Daniel Doron
The recent social protests by Israel's middle class, along with tent-dwelling radicals, have prompted a renewed interest in economics. On the face of it, this is an excellent development. Unfortunately, some people are taking advantage of this newfound interest to sell the public illogical arguments that betray a lack of economic knowledge, while others are spouting total nonsense.For instance, on the basis of partial and erroneous statistics, many claim that the voluntary unemployment of ultra-Orthodox men and Arab women is a central factor in retarding Israel's economy.
In fact, most of the employment in these sectors is simply not reported. Even more so than in other parts of society, it is considered perfectly legitimate within these communities not to report income to the government. This results in distorted employment and income figures, leading to demands for expensive governmental programs to increase employment that involve a great deal of bureaucracy but provide very little in the way of results. In fact, anyone who enters an Arab village and sees the amount and quality of construction going on there cannot help but conclude that a lot of off-the-books money is changing hands that must not figure into employment statistics. The same can be said for the ultra-Orthodox sector. Insiders point to the size of dowries as a method of determining the true level of economic welfare there, a level that does not square with official reports of ultra-Orthodox poverty.

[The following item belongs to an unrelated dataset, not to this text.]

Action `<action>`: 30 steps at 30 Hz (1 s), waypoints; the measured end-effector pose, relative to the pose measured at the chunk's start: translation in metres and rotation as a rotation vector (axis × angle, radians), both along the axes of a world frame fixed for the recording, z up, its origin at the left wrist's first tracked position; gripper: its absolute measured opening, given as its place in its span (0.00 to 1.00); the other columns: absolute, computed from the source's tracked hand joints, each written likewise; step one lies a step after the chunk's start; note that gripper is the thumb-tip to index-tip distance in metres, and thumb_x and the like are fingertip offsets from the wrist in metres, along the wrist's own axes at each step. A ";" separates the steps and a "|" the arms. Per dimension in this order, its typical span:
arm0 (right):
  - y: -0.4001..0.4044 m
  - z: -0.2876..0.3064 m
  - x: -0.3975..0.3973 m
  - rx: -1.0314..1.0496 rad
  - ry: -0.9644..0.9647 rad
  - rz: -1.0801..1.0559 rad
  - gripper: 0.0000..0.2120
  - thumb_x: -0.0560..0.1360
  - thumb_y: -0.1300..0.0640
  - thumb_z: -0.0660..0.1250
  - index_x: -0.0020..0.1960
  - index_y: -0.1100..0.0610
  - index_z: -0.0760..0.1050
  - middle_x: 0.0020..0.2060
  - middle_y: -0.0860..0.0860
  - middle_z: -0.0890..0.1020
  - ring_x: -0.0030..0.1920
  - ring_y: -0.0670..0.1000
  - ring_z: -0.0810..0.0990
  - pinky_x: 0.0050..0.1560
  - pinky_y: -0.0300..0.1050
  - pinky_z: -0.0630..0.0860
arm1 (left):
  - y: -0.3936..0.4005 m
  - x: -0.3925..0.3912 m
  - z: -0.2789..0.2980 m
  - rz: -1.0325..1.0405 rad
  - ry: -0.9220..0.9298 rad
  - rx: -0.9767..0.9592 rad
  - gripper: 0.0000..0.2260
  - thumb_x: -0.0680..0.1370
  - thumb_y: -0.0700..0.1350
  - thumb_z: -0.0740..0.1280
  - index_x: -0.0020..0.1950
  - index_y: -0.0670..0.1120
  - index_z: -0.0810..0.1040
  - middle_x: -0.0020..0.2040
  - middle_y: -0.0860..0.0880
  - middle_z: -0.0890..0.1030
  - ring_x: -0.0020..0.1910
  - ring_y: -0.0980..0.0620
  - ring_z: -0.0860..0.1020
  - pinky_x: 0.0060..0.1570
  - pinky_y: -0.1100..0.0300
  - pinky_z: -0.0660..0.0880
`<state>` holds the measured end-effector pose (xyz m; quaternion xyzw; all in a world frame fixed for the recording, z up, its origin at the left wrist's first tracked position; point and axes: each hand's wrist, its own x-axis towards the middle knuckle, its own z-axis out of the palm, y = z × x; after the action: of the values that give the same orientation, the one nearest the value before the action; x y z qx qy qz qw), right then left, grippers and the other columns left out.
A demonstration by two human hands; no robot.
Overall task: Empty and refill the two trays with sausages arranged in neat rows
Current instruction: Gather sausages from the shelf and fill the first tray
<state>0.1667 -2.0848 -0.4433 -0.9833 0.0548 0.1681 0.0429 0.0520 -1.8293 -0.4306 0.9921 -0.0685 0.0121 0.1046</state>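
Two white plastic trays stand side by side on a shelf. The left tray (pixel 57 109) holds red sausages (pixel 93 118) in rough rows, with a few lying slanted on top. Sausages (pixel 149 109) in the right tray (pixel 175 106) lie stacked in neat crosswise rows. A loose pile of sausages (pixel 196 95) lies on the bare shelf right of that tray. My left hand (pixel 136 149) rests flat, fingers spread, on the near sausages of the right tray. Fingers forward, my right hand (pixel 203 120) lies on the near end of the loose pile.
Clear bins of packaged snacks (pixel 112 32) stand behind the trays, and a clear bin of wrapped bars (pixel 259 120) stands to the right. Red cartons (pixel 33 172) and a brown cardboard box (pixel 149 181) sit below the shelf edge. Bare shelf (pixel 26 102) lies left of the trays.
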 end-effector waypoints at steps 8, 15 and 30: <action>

An under-the-table economy of this magnitude poses a serious problem. But it is not a problem confined to just these two sectors that people tend to point fingers at. This is why the solution is not to launch expensive government programs to “integrate” the ultra-Orthodox and Arabs into the workforce, which may create a lot of jobs in the Trade, Industry and Labor Ministry but is unlikely to generate productive employment. Besides, our economy lags behind not because certain workers may or may not be absent from the workforce, but because of the low productivity of those who do work. An Israeli worker produces about two-thirds of what an American worker does. If we want to increase our productivity, we need to abolish market concentration and increase competitiveness. This would have a huge macro-economic impact, but it does not get enough attention.
You have to give the tent protesters credit. They seemed to sense that their empty slogans weren't inspiring confidence, so they established a team of economic “experts” to lend some credibility to their ambiguous demands. But since the “experts” they chose are mostly leftist ideologues and not economists, their reform proposals only add to the ambiguity.
Professor Avia Spivak, who heads the team of experts, explained, for instance, that his group would work toward “a broad demand to reshape the Israeli economy so that it serves society.”
Is he capable of defining the “society” on behalf of which the economy must be reshaped, to define its characteristics and how they manifest themselves? Is it possible he thinks that the abstract term “society,” in reference to a collection of people, is enough to unify them into a single body whose elements all have the same goals and the same way of expressing and fulfilling those goals? Isn't it more likely that the ensemble called a “society” is actually a collection of conflicting interests that the enterprise called politics is meant (not particularly successfully) to bridge?
Professor Yossi Yonah, Spivak's colleague, is not an economist, yet has no trouble making economic recommendations. He proposes breaking the budgetary framework, which could have severe consequences for the economy and society. Yonah likes to confuse his audience with the claim that there is a structural opposition between a market economy, the only system that can generate true welfare, and “societal welfare,” as if “welfare” were at all possible in a backward socialist economy like the one Israel had until recently.
Even outright economists like Udi Nissan, a former budgets department head at the Finance Ministry, have conceptual blocks that lead them to make questionable recommendations. “Today people have greater needs and that is why the level of government spending is too low,” he says. Nissan recommends raising taxes. As if the government were the best and most natural supplier of people's needs, and as if increasing its income wouldn't just lead to enormous government waste on failed efforts to provide health care and education.
The newfound popularity of economics in Israel is most welcome. But even economists, and certainly “social justice” experts, can do a lot of damage when they articulate “demands” that are meaningless, defy logic or rely on partial or erroneous knowledge.